**Information provided:**
* * *
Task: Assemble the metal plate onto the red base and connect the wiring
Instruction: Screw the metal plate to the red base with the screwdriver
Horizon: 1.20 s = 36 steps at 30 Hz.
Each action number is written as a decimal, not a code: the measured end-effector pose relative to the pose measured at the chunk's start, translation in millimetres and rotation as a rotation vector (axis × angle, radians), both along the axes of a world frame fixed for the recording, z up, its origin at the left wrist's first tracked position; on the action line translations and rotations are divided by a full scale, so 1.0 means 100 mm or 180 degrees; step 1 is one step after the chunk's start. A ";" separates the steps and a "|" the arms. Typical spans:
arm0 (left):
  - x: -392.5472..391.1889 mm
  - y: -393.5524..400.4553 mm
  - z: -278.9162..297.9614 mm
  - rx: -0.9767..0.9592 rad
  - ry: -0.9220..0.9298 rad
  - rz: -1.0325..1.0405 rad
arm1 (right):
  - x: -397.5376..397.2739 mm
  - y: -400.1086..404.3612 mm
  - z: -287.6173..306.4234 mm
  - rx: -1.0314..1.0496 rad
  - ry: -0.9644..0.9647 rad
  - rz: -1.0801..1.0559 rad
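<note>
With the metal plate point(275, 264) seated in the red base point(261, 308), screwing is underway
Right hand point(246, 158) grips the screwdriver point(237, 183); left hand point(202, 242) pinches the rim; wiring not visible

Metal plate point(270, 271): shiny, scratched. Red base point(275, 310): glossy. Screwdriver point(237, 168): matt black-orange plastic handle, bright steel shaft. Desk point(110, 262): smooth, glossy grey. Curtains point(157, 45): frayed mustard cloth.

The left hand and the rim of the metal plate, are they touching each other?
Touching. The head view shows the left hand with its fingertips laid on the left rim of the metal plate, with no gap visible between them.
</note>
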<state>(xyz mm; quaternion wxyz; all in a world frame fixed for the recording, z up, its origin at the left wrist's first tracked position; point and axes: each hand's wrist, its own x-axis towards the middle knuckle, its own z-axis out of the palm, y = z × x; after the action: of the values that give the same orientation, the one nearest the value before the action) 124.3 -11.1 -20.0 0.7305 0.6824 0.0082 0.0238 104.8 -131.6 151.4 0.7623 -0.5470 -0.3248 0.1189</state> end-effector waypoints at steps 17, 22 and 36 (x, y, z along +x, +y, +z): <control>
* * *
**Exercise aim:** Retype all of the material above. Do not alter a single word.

**Expected answer:**
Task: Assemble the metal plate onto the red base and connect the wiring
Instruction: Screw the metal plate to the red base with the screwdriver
Horizon: 1.20 s = 36 steps at 30 Hz.
Each action number is written as a decimal, not a code: the measured end-effector pose relative to the pose measured at the chunk's start, translation in millimetres and rotation as a rotation vector (axis × angle, radians), both along the axes of a world frame fixed for the recording, z up, its origin at the left wrist's first tracked position; on the action line translations and rotations are divided by a full scale, so 1.0 means 100 mm or 180 degrees; step 1 is one step after the chunk's start. A ";" separates the steps and a "|" the arms. Typical spans:
arm0 (left):
  - x: -392.5472..391.1889 mm
  - y: -393.5524..400.4553 mm
  - z: -278.9162..297.9614 mm
  - rx: -0.9767..0.9592 rad
  - ry: -0.9220..0.9298 rad
  - rz: -1.0325..1.0405 rad
arm1 (right):
  - x: -397.5376..397.2739 mm
  - y: -400.1086..404.3612 mm
  - z: -287.6173..306.4234 mm
  - rx: -1.0314..1.0496 rad
  - ry: -0.9644..0.9647 rad
  - rz: -1.0801..1.0559 rad
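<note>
With the metal plate point(275, 264) seated in the red base point(261, 308), screwing is underway
Right hand point(246, 158) grips the screwdriver point(237, 183); left hand point(202, 242) pinches the rim; wiring not visible

Metal plate point(270, 271): shiny, scratched. Red base point(275, 310): glossy. Screwdriver point(237, 168): matt black-orange plastic handle, bright steel shaft. Desk point(110, 262): smooth, glossy grey. Curtains point(157, 45): frayed mustard cloth.

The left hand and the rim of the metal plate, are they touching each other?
Touching. The head view shows the left hand with its fingertips laid on the left rim of the metal plate, with no gap visible between them.
</note>
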<state>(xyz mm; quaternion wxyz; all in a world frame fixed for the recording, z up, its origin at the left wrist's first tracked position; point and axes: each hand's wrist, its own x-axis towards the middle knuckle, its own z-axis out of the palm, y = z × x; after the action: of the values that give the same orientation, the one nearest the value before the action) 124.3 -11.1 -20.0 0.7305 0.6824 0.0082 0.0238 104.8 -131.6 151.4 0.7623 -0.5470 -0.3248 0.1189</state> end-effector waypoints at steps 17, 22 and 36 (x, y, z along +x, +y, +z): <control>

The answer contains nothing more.